Task to complete:
Once you have read the listing below, write all of it out again exactly.

Collected data:
* * * * * * *

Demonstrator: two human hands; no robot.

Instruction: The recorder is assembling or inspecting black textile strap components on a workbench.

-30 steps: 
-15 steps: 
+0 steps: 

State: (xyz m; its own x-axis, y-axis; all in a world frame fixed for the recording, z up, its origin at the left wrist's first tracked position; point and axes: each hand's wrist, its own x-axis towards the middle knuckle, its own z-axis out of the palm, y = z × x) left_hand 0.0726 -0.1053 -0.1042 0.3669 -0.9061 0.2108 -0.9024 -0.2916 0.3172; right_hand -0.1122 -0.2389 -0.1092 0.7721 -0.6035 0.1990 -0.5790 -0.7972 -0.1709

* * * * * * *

Response area:
Demonstrator: two human hands; no robot.

Instruction: The recorder is assembling or inspecting black textile strap components on a workbench.

-30 steps: 
-15 steps: 
+0 steps: 

State: (xyz m; its own x-axis, y-axis; all in a world frame fixed for the recording, z up, its origin at the left wrist's first tracked position; point and axes: each hand's wrist, its own x-axis towards the middle knuckle, its own z-axis out of the palm, y = z × x) left_hand 0.0726 -0.1053 -0.1042 0.3669 -0.9061 0.2108 -0.9024 -0.2916 0.3172; right_hand -0.1122 -0.2389 -0.1092 0.7721 -0.6035 0.1990 -0.5790 -0.7972 -0.1709

The exercise closes with this answer.